Material provided Block Start

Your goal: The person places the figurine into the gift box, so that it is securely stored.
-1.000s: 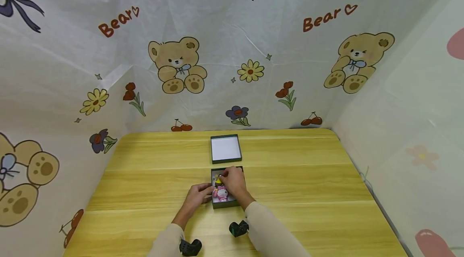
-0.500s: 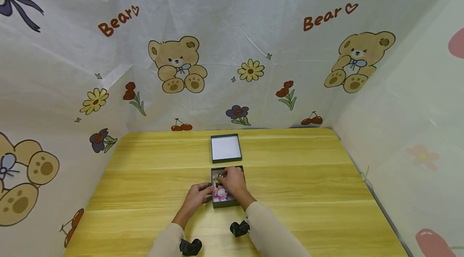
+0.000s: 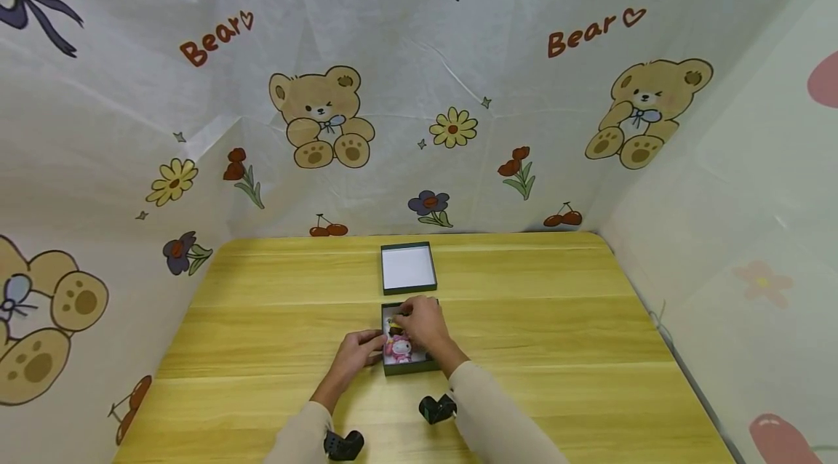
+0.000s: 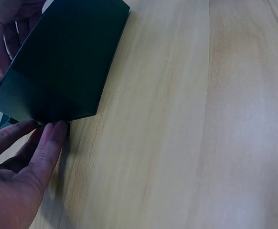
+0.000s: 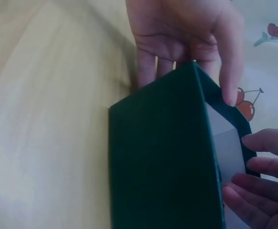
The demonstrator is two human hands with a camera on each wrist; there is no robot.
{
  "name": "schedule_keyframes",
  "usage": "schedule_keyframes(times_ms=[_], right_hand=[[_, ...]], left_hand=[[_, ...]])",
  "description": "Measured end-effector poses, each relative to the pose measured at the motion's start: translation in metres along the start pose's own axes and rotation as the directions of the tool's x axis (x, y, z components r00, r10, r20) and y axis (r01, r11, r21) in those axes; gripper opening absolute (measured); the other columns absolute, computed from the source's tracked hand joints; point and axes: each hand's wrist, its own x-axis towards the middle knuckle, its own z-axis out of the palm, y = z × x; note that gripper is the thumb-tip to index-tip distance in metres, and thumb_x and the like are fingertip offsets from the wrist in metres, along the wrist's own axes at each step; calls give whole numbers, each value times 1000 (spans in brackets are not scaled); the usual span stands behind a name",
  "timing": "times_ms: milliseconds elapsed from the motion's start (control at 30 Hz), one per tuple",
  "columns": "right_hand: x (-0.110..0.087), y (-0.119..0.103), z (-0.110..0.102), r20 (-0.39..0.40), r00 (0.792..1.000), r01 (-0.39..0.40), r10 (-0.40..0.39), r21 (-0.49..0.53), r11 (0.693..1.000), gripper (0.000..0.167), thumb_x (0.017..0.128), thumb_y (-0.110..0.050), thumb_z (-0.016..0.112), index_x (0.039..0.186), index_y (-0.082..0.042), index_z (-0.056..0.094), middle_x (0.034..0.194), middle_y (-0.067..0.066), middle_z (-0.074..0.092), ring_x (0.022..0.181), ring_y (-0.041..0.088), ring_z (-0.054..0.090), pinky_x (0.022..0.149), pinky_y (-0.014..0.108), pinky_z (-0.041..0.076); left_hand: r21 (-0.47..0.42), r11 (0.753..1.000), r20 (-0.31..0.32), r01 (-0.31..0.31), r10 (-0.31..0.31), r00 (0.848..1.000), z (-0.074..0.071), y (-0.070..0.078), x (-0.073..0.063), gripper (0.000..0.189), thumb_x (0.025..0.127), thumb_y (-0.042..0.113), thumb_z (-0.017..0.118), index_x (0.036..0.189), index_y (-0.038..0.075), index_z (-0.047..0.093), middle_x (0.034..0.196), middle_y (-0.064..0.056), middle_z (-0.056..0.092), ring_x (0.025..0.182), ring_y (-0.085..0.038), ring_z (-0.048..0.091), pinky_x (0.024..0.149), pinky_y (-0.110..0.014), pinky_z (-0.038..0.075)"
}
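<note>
A dark green open box (image 3: 409, 369) with a pale inside stands in front of me on the table. A pink-and-white toy figure (image 3: 399, 349) lies in its near part. Just beyond is a small yellow-and-black figure (image 3: 396, 326), partly covered by my right hand (image 3: 423, 322), whose fingertips pinch it. In the right wrist view, the fingers of my right hand (image 5: 268, 181) reach over the rim of the green box (image 5: 163, 157), and the box wall hides the figures. My left hand (image 3: 356, 351) touches the box's left side with nearly straight fingers, as the left wrist view also shows (image 4: 24, 171).
The box's lid (image 3: 409, 268), white inside with a dark green edge, lies just behind the box. Wood-grain table (image 3: 524, 311) spreads to both sides. A bear-printed cloth (image 3: 393, 86) hangs behind it. Black devices (image 3: 343, 445) are strapped at both wrists.
My right hand has shifted slightly away from me and to the right, and the yellow-and-black figure has turned a little under its fingertips. My left hand and the box stay in place.
</note>
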Motion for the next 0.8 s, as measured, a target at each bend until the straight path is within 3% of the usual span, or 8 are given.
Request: schedule_keyframes(times_ms=[467,800], right_hand=[[3,13,-11,109,989,77,-98,187,979,24,86,-21,74,100,-1,73,91,5,72,82,17,67,71,31,56],[1,16,-21,157,980,65,-119,314,947,28,88,-19,72,108,0,70,100,8,72,90,20,67,77,35,56]], left_hand=[[14,1000,16,1,-1,1000,0,-1,0,48,97,20,58,127,-16,52,118,-25,61,103,-25,62,84,-37,56],[19,1000,24,12,-12,1000,-1,3,0,48,98,19,55,128,-18,49,119,-29,59,106,-29,61,86,-42,55]])
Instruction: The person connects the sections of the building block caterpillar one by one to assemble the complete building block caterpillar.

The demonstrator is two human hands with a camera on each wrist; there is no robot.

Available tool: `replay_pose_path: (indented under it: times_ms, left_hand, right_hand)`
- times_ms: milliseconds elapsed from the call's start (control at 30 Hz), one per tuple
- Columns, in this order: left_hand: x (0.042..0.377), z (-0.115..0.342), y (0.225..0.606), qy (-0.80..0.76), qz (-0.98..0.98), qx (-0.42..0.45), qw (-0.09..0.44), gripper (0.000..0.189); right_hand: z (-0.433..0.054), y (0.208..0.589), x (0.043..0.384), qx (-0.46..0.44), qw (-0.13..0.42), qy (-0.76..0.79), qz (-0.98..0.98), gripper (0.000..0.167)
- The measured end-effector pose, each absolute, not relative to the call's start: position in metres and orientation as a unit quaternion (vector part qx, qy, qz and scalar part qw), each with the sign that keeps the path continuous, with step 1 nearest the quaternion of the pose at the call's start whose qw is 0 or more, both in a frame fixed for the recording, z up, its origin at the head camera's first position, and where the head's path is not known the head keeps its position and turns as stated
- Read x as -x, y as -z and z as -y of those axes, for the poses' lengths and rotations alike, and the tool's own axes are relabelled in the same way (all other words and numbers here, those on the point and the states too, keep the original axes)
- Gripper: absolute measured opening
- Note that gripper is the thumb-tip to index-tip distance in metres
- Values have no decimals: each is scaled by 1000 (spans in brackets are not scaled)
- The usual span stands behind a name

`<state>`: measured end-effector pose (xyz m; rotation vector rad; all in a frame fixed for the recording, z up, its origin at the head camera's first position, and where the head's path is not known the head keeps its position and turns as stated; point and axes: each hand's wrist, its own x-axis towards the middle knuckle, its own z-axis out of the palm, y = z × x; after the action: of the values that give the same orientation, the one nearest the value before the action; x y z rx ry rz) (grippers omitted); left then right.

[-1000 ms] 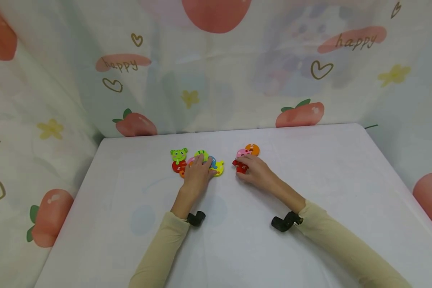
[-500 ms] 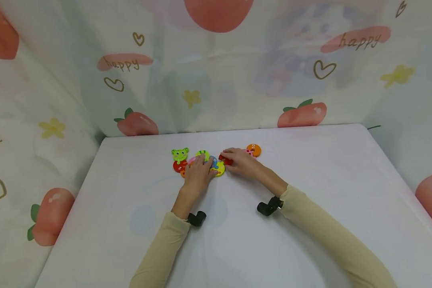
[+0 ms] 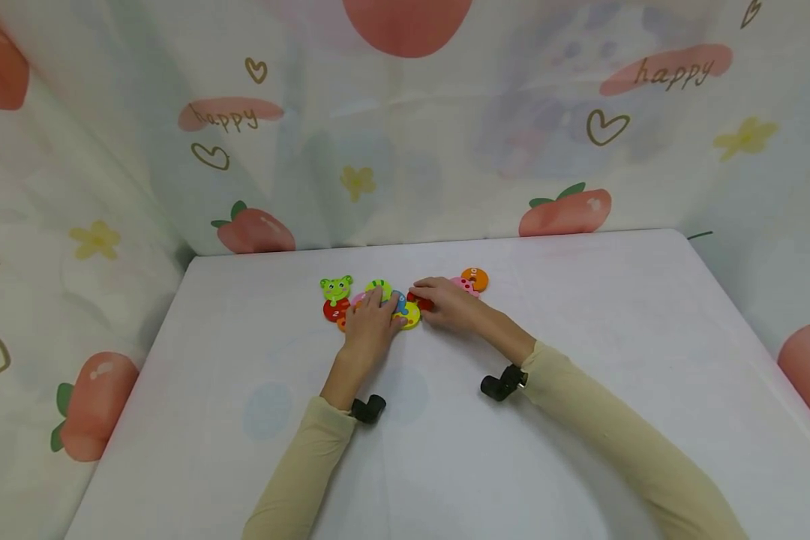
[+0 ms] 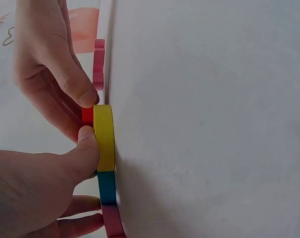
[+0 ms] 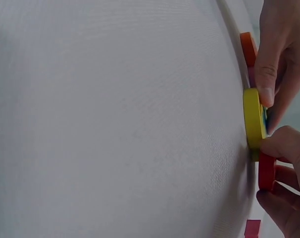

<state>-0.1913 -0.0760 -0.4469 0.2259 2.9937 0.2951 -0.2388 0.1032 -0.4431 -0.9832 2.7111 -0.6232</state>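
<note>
Numbered caterpillar puzzle pieces form a joined row on the table, led by a green animal head (image 3: 336,288) and a red piece (image 3: 334,310) marked 2. My left hand (image 3: 369,328) rests over the row's middle, hiding part of it; its thumb (image 4: 85,153) presses the top of the yellow piece (image 4: 105,139), with fingers reaching over the blue piece (image 4: 107,188). Thumb and fingers of my right hand (image 3: 448,304) pinch a red puzzle piece (image 5: 267,172) at the yellow piece's right edge. In the right wrist view the red piece overlaps the yellow one's top edge.
Beyond the right hand lie a pink spotted piece (image 3: 468,286) and an orange piece (image 3: 475,278) marked 10. The white-covered table (image 3: 405,450) ends at a printed curtain (image 3: 418,150) behind. Black wrist cameras (image 3: 502,383) hang below both wrists.
My right hand has carried the red piece left, from beside the pink piece to the yellow piece, and moved little in the last half second. The left hand has stayed in place.
</note>
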Motion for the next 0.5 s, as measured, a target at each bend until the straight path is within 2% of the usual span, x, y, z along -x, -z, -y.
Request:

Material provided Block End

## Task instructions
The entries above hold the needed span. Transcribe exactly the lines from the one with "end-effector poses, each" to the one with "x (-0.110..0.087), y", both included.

## Response area
  "description": "Measured end-effector poses, each relative to the pose measured at the motion's start: translation in metres along the start pose's own axes and rotation as the directions of the tool's x axis (x, y, z components r00, r10, r20) and y axis (r01, r11, r21) in those axes; gripper opening absolute (measured); the other columns absolute, computed from the source's tracked hand joints; point and axes: each hand's wrist, its own x-axis towards the middle knuckle, its own z-axis out of the palm, y = z × x; note that gripper is the thumb-tip to index-tip distance in metres, and thumb_x and the like are fingertip offsets from the wrist in metres, along the wrist's own axes at each step; calls give whole numbers, each value times 1000 (spans in brackets are not scaled); the usual span stands behind a name",
  "timing": "times_ms: milliseconds elapsed from the motion's start (control at 30 Hz), one per tuple",
  "columns": "right_hand: x (-0.110..0.087), y (-0.119..0.103), z (-0.110..0.102), r20 (-0.39..0.40), r00 (0.792..1.000), r01 (-0.39..0.40), r10 (-0.40..0.39), r21 (-0.49..0.53), r11 (0.693..1.000), gripper (0.000..0.167), thumb_x (0.017..0.128), thumb_y (-0.110..0.050), thumb_z (-0.016..0.112), index_x (0.039..0.186), index_y (-0.082..0.042), index_z (-0.056..0.094), middle_x (0.034..0.194), middle_y (-0.067..0.066), middle_z (-0.074..0.092), ring_x (0.022..0.181), ring_y (-0.041..0.088), ring_z (-0.054..0.090), pinky_x (0.022..0.149), pinky_y (-0.014..0.108), pinky_z (-0.041..0.076); left_hand: r21 (-0.47..0.42), r11 (0.753..1.000), r20 (-0.31..0.32), r01 (-0.31..0.31), r10 (-0.31..0.31), r00 (0.848..1.000), z (-0.074..0.071), y (-0.070..0.078), x (-0.073..0.063), gripper (0.000..0.189), thumb_x (0.025..0.127), thumb_y (-0.042..0.113), thumb_z (-0.017..0.118), index_x (0.036..0.189), index_y (-0.038..0.075), index_z (-0.047..0.093), middle_x (0.034..0.196), middle_y (-0.064..0.056), middle_z (-0.056..0.092), ring_x (0.025..0.182), ring_y (-0.085..0.038), ring_z (-0.048..0.091), pinky_x (0.024..0.149), pinky_y (-0.110..0.014), pinky_z (-0.038..0.075)"

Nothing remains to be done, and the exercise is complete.